Traders with prior knowledge of Hamas attacks made millions shorting Israel, claims report
Investors with prior knowledge of the Oct 7 Hamas massacre earned at least tens of millions of pounds short-selling Israeli stocks in the days before, according to a report.
Traders with potential links to Hamas put huge bets against the Israeli economy in the run-up to the attack and could have made more than $100 million (£79.3 million), said the 60-page study by Robert Jackson Jr, of New York University School of Law, and Joshua Mitts, of Columbia Law School.
While the report did not name the investors, the report said they were understood to be “informed traders anticipating and profiting from the Hamas attack”.
Mr Mitts told The Telegraph: “It’s not inconceivable that the profits are above $100 million based on the inferences from the current evidence.”
The shorts were unusual as they occurred during the Jewish holiday of Sukkot, a very quiet period in Israel both in terms of news events and financial activity.
The report also noted similar shorting behaviour around Passover in early April, when a similar attack was being planned but then called off at the last minute, according to confessions by Hamas attackers captured by Israel.
Israeli financial authorities said they had launched an investigation into the report, which also noted suspicious trading activity on the US stock exchange shortly before the massacre.
Short selling
Short selling involves borrowing shares and selling them in the hope the share price falls. Investors aim to buy them back at a cheaper price, pocketing the difference.
“Days before the attack, traders appeared to anticipate the events to come,” wrote the report’s authors.
They noted that interest in shorting the MSCI Israel Exchange Traded Fund “suddenly, and significantly, spiked” on Oct 2, according to data from the Financial Industry Regulatory Authority (Finra).
“And just before the attack, short selling of Israeli securities on the Tel Aviv Stock Exchange increased dramatically,” the authors said.
The report said the level of shorting that took place as Oct 7 approached was on a far larger scale than during previous crises faced by Israel – including the Covid pandemic and the 2014 Gaza war. It was in the top one per cent of all transactions since 2009.
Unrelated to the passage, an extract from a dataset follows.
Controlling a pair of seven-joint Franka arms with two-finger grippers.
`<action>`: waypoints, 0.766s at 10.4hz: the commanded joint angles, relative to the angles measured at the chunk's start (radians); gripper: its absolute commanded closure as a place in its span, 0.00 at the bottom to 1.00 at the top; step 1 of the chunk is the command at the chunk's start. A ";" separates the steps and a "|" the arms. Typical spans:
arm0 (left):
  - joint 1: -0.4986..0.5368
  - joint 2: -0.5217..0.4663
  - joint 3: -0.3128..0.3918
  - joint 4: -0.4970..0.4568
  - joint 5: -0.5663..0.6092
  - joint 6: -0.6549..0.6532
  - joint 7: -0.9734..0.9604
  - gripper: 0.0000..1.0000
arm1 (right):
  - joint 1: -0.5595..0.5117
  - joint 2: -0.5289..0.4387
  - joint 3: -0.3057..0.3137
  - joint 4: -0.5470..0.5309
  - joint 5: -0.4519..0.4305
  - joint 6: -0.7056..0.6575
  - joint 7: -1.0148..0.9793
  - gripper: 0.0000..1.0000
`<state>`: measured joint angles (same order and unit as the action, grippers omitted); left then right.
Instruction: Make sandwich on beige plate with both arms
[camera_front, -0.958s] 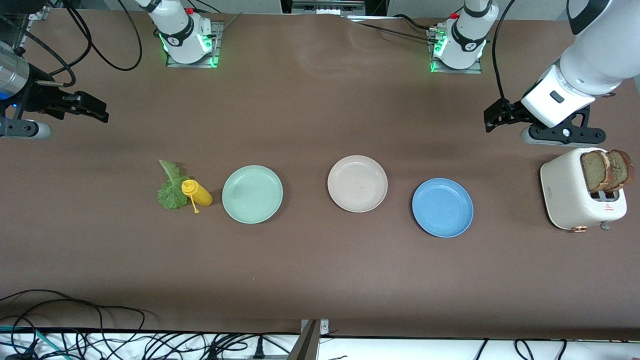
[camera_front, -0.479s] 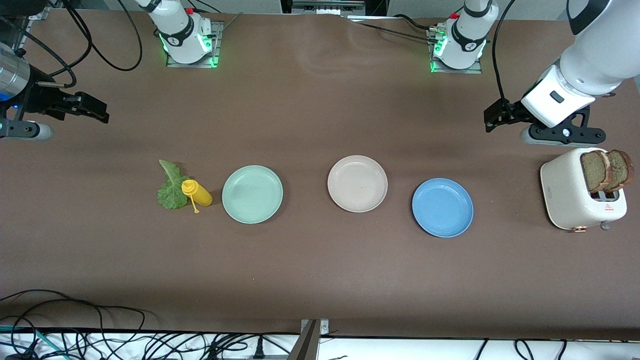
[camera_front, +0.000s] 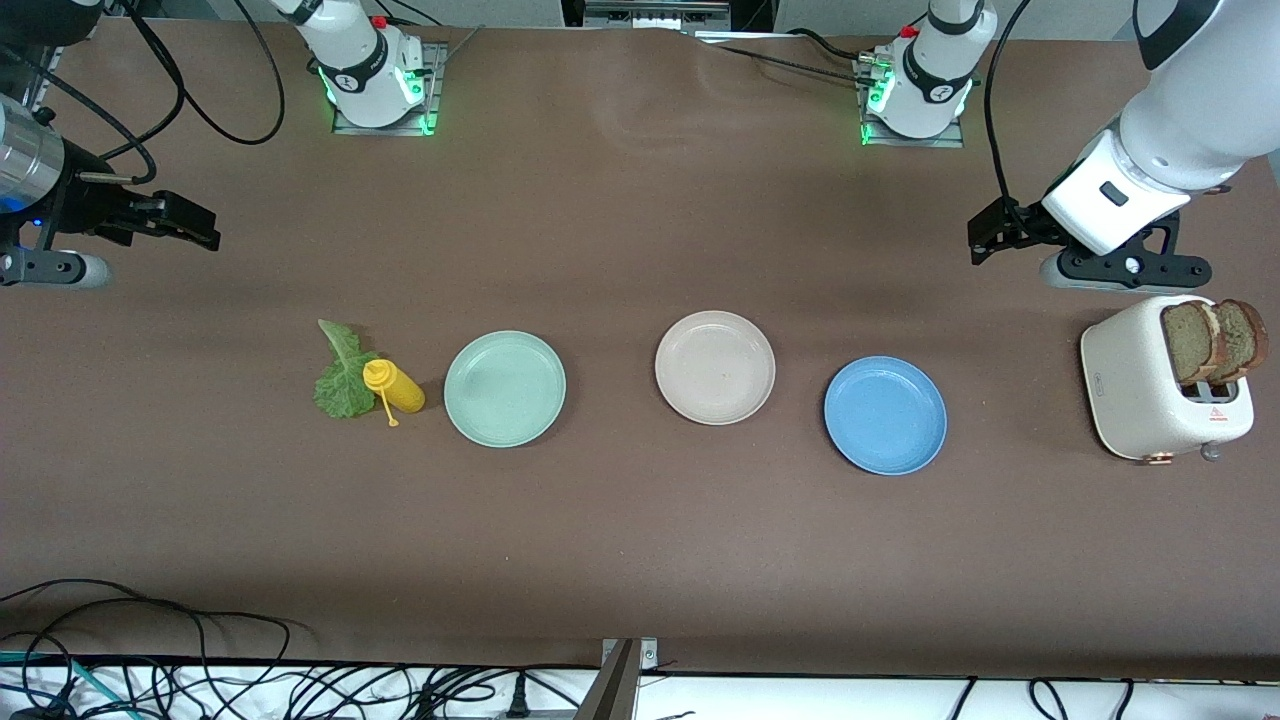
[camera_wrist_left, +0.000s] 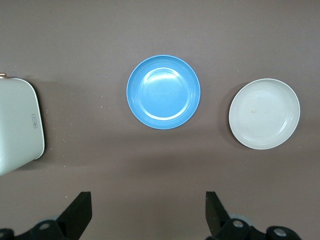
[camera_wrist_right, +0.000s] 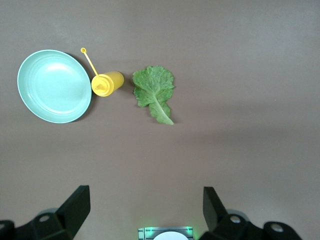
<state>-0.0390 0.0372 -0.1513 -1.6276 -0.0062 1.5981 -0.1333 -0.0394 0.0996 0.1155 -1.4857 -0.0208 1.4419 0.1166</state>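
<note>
Bread slices (camera_front: 1213, 341) stand in the toaster (camera_front: 1150, 385) at the left arm's end of the bench; lettuce (camera_front: 343, 375) lies toward the right arm's end, the beige plate (camera_front: 714, 367) mid-bench. Left claw (camera_wrist_left: 148, 214) and right claw (camera_wrist_right: 145, 210) hang wide, empty.

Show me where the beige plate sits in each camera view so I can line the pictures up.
Front view: beige plate is mid-table, between the mint green plate and the blue plate.
Left wrist view: beside the blue plate, empty.
Right wrist view: not in it.
Shared landmark: the blue plate, in front and left wrist views.
</note>
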 joint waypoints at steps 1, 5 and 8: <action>-0.004 -0.008 -0.002 -0.006 0.026 0.000 0.003 0.00 | 0.003 0.000 0.003 -0.002 -0.022 0.024 -0.012 0.00; -0.004 -0.008 -0.002 -0.006 0.026 0.000 0.003 0.00 | 0.004 -0.001 0.004 -0.004 -0.022 0.018 -0.015 0.00; -0.004 -0.008 -0.002 -0.006 0.026 0.000 0.003 0.00 | 0.003 0.002 0.003 -0.004 -0.022 0.028 -0.015 0.00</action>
<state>-0.0390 0.0372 -0.1513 -1.6276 -0.0062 1.5981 -0.1333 -0.0365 0.1041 0.1175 -1.4857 -0.0252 1.4593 0.1140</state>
In the case of Leumi, Israel’s largest bank, unknown investors shorted 4.43 million new shares between Sep 15 and Oct 5, which yielded a profit of around £6 million.
There was also some unusual, “risky” trading activity on US stock exchanges before the attack happened, according to the report’s authors.
“Although we see no aggregate increase in shorting of Israeli companies on US exchanges, we do identify a sharp and unusual increase, just before the attacks, in trading in risky short-dated options on these companies expiring just after the attacks,” the report’s authors said.
“Our findings suggest that traders informed about the coming attacks profited from these tragic events, and consistent with prior literature we show that trading of this kind occurs in gaps in US and international enforcement of legal prohibitions on informed trading.”
‘Under investigation’
In response to the report, a Tel Aviv Stock Exchange spokesman said: “The matter is known to the authority and is under investigation by all the relevant parties.”
It was not immediately confirmed whether the trades were carried out by Hamas or one of its affiliates. The Islamist group has a political office in Doha in addition to its presence in the Gaza Strip.
Sophisticated investors who short-sell securities often have vast networks of geopolitical and market information at their disposal to help guide their investment decisions.
In October, it was revealed that Hamas received hundreds of millions of pounds’ worth of cryptocurrencies a few months before Oct 7, possibly to help fund and prepare for the attack.
Israel has in the past moved to shut down Hamas cryptocurrency accounts, such as the 2021 seizure of a series of Bitcoin and Dogecoin e-wallets linked to the group.
A Finra spokesman said: “Finra’s mission is to protect investors and promote market integrity. In line with that mission, Finra monitors the market for unusual trading activity, as part of our normal course of action.
“Finra does not comment on whether or not it is investigating a particular matter.”